■ **Goal of the exercise**
Please output the data exactly, without omitting anything.

[[ Collected data open ]]

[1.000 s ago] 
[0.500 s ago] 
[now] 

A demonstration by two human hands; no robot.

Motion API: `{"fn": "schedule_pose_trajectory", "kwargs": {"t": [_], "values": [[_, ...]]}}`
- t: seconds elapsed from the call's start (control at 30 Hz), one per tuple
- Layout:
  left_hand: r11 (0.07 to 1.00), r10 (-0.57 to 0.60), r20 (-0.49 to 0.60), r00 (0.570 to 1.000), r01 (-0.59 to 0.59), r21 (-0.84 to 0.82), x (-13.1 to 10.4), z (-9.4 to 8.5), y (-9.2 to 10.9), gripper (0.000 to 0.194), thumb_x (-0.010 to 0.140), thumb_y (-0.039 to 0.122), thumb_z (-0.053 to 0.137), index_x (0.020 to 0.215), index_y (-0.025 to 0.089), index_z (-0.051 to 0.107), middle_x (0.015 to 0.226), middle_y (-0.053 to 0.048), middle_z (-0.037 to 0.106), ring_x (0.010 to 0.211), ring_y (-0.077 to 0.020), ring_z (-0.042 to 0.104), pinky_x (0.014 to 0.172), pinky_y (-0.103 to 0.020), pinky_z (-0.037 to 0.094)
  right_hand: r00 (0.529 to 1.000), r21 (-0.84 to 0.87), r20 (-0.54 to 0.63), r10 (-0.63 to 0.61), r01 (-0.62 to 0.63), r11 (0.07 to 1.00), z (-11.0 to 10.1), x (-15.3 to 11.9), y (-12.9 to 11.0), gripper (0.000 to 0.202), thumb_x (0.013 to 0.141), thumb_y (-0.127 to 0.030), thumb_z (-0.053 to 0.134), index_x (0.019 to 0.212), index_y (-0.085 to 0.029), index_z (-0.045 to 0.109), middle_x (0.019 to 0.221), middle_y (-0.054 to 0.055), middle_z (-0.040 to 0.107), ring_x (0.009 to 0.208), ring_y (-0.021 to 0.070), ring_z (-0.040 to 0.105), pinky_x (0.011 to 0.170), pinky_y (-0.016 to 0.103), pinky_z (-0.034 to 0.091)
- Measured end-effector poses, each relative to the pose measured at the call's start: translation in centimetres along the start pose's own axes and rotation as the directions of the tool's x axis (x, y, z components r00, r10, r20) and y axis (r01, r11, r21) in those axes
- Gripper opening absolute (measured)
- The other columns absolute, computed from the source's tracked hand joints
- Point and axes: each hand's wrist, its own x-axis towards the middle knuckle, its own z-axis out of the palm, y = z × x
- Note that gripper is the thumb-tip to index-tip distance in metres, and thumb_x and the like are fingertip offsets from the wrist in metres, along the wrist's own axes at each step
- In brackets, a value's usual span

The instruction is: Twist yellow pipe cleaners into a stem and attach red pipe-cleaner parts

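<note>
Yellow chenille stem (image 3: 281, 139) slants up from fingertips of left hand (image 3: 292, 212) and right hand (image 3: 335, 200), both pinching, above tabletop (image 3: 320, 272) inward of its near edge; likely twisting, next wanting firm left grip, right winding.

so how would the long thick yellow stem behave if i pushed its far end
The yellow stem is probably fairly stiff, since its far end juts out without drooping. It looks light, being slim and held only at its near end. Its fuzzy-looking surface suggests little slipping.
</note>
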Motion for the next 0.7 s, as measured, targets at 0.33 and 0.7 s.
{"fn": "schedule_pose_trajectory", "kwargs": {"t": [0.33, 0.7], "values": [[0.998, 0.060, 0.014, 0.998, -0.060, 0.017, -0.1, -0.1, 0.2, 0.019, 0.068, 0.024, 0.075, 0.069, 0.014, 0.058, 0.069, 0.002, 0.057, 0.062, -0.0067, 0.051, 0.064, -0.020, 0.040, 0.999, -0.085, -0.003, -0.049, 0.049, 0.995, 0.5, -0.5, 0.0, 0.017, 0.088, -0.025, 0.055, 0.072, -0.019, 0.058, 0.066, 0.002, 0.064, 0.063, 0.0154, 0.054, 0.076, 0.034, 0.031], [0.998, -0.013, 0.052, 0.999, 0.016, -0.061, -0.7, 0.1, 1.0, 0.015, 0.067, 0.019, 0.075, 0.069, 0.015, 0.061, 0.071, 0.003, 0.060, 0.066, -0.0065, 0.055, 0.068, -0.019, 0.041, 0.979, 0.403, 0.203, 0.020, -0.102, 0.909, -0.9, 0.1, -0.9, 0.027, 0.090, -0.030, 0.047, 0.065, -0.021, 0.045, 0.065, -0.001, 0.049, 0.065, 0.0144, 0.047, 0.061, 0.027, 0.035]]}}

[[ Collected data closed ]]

■ **Solution below**
[1.000 s ago] 
[0.500 s ago] 
[now] 

A demonstration by two human hands; no robot.

Motion API: `{"fn": "schedule_pose_trajectory", "kwargs": {"t": [_], "values": [[_, ...]]}}`
- t: seconds elapsed from the call's start (control at 30 Hz), one per tuple
- Layout:
  left_hand: r11 (0.07 to 1.00), r10 (-0.57 to 0.60), r20 (-0.49 to 0.60), r00 (0.570 to 1.000), r01 (-0.59 to 0.59), r21 (-0.84 to 0.82), x (-13.1 to 10.4), z (-9.4 to 8.5), y (-9.2 to 10.9), gripper (0.000 to 0.194), thumb_x (-0.010 to 0.140), thumb_y (-0.039 to 0.122), thumb_z (-0.053 to 0.137), index_x (0.020 to 0.215), index_y (-0.025 to 0.089), index_z (-0.051 to 0.107), middle_x (0.015 to 0.226), middle_y (-0.053 to 0.048), middle_z (-0.037 to 0.106), ring_x (0.010 to 0.211), ring_y (-0.077 to 0.020), ring_z (-0.042 to 0.104), pinky_x (0.014 to 0.172), pinky_y (-0.103 to 0.020), pinky_z (-0.037 to 0.094)
  right_hand: r00 (0.529 to 1.000), r21 (-0.84 to 0.87), r20 (-0.54 to 0.63), r10 (-0.63 to 0.61), r01 (-0.62 to 0.63), r11 (0.07 to 1.00), z (-11.0 to 10.1), x (-15.3 to 11.9), y (-12.9 to 11.0), gripper (0.000 to 0.202), thumb_x (0.013 to 0.141), thumb_y (-0.127 to 0.030), thumb_z (-0.053 to 0.134), index_x (0.019 to 0.212), index_y (-0.085 to 0.029), index_z (-0.045 to 0.109), middle_x (0.019 to 0.221), middle_y (-0.054 to 0.055), middle_z (-0.040 to 0.107), ring_x (0.009 to 0.208), ring_y (-0.021 to 0.070), ring_z (-0.040 to 0.105), pinky_x (0.011 to 0.170), pinky_y (-0.016 to 0.103), pinky_z (-0.034 to 0.091)
- Measured end-effector poses, each relative to the pose measured at the call's start: translation in centimetres along the start pose's own axes and rotation as the directions of the tool's x axis (x, y, z components r00, r10, r20) and y axis (r01, r11, r21) in those axes
- Gripper opening absolute (measured)
- The other columns absolute, computed from the source's tracked hand joints
- Point and axes: each hand's wrist, its own x-axis towards the middle knuckle, its own z-axis out of the palm, y = z × x
- Note that gripper is the thumb-tip to index-tip distance in metres, and thumb_x and the like are fingertip offsets from the wrist in metres, along the wrist's own axes at each step
- In brackets, a value's usual span

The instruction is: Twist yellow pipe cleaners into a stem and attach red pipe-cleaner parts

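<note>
Yellow chenille stem (image 3: 281, 139) slants up from fingertips of left hand (image 3: 292, 212) and right hand (image 3: 335, 200), both pinching, above tabletop (image 3: 320, 272) inward of its near edge; likely twisting, next wanting firm left grip, right winding.

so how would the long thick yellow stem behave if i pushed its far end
The yellow stem is probably fairly stiff, since its far end juts out without drooping. It looks light, being slim and held only at its near end. Its fuzzy-looking surface suggests little slipping.
</note>
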Motion for the next 0.7 s, as measured, targets at 0.33 and 0.7 s.
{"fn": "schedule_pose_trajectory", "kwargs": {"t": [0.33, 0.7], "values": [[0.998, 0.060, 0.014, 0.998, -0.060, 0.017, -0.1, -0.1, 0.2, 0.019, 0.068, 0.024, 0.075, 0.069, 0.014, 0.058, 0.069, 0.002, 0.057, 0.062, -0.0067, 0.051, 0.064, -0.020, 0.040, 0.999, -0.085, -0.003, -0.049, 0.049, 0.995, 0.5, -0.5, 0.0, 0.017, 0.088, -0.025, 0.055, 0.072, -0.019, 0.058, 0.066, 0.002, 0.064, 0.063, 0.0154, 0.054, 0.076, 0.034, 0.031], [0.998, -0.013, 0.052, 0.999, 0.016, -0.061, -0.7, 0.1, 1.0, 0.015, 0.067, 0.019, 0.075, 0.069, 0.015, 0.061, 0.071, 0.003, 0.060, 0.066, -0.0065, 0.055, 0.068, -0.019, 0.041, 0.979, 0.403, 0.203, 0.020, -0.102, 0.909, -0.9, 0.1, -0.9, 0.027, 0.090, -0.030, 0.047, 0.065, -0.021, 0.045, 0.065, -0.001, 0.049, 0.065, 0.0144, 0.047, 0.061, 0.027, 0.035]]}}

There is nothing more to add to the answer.